What to work on:
Copy the data exactly from the line that contains "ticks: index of" through the line that contains "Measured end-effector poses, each", keeping both end lines and leaving out everything else.

Data:

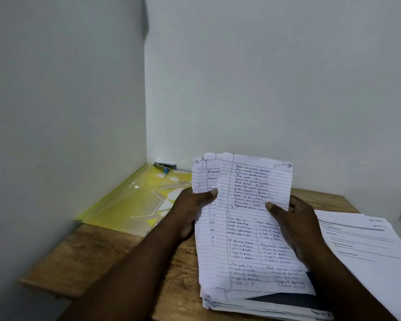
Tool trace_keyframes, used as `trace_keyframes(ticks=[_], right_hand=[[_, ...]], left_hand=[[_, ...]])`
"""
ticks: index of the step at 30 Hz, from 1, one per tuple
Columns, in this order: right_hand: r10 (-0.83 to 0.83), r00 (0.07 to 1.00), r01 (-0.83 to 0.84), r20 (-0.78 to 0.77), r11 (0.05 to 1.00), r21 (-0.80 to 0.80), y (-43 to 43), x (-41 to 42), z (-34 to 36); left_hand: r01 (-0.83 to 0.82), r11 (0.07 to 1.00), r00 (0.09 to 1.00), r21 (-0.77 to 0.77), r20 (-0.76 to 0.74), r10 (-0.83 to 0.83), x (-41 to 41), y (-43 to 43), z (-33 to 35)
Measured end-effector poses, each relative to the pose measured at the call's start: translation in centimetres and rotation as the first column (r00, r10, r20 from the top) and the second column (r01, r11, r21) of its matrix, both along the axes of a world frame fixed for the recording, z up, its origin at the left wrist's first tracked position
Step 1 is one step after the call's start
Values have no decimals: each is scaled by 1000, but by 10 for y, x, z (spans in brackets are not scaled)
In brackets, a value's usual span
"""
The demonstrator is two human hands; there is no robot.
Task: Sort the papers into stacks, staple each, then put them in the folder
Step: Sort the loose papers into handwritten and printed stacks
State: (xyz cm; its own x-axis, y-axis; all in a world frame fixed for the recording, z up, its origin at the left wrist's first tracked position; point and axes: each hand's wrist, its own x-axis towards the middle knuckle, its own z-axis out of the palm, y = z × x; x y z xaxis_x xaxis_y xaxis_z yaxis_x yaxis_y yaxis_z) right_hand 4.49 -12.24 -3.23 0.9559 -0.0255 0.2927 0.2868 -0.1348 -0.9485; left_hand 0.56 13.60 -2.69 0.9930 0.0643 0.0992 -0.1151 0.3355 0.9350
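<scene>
Fingers of both hands are closed on handwritten lined sheets (pixel 206 177), which are held tilted up above the worktop (pixel 79 262). Well to the left of the fingers, a yellow see-through folder (pixel 130 205) lies flat on the worktop against the wall. A blue and grey stapler (pixel 164 166) rests at the folder's far end, in the corner beyond the fingers.

The left hand (pixel 190 212) grips the left edge of the fanned lined sheets. Its thumb presses on their front, and its other fingers are hidden behind the paper. Just to the right, the front sheet (pixel 248 228), covered in handwriting with a circled number at its top corner, overlaps those sheets. The right hand (pixel 294 225) pinches the front sheet at its right edge, thumb on the written side and the remaining fingers curled behind.

Below the fingers, a thicker pile of papers (pixel 264 306) lies on the worktop, and the lower ends of the held sheets reach down to it. To the right of the fingers, printed pages (pixel 368 246) lie flat on the worktop, apart from both hands.
</scene>
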Motion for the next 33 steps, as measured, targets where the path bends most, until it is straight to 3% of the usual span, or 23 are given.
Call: trace_keyframes(ticks=[6,15,24,33], right_hand=[[-86,996,87,16,995,-55,-2,3,0],[94,994,-90,-55,993,72,1,6,-3],[-24,999,26,-44,999,37,-4,8,-4],[-23,997,35,-80,988,153,-9,8,-1]], left_hand=[[-5,999,999,-36,-38,3,5,2,-3],[17,1000,998,6,63,-17,2,2,0],[3,1000,999,-22,35,-3,7,2,-5],[53,998,995,-25,89,-50,10,3,-10]])
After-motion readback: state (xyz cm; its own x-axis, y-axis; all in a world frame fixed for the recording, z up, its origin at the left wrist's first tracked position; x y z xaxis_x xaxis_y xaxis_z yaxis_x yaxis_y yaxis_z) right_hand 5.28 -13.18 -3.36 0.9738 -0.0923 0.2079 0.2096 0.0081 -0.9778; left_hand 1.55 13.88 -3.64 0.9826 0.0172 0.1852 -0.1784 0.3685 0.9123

The completed task:
ticks: index of the step at 30 Hz, from 1, one per tuple
Columns, in this order: right_hand: r10 (-0.83 to 0.83), r00 (0.07 to 1.00), r01 (-0.83 to 0.84), r20 (-0.78 to 0.77), r11 (0.05 to 1.00), r21 (-0.80 to 0.80), y (-43 to 43), x (-41 to 42), z (-34 to 36); left_hand: r01 (-0.83 to 0.82), r11 (0.07 to 1.00), r00 (0.09 to 1.00), r21 (-0.77 to 0.77), r20 (-0.76 to 0.74), r10 (-0.83 to 0.83), x (-41 to 41), y (-43 to 43), z (-33 to 35)
Measured end-effector poses, each relative to the pose measured at the call's start: translation in centimetres and rotation as the first column (r00, r10, r20 from the top) and the second column (r01, r11, r21) of its matrix, both along the axes of a world frame fixed for the recording, z up, its origin at the left wrist's first tracked position

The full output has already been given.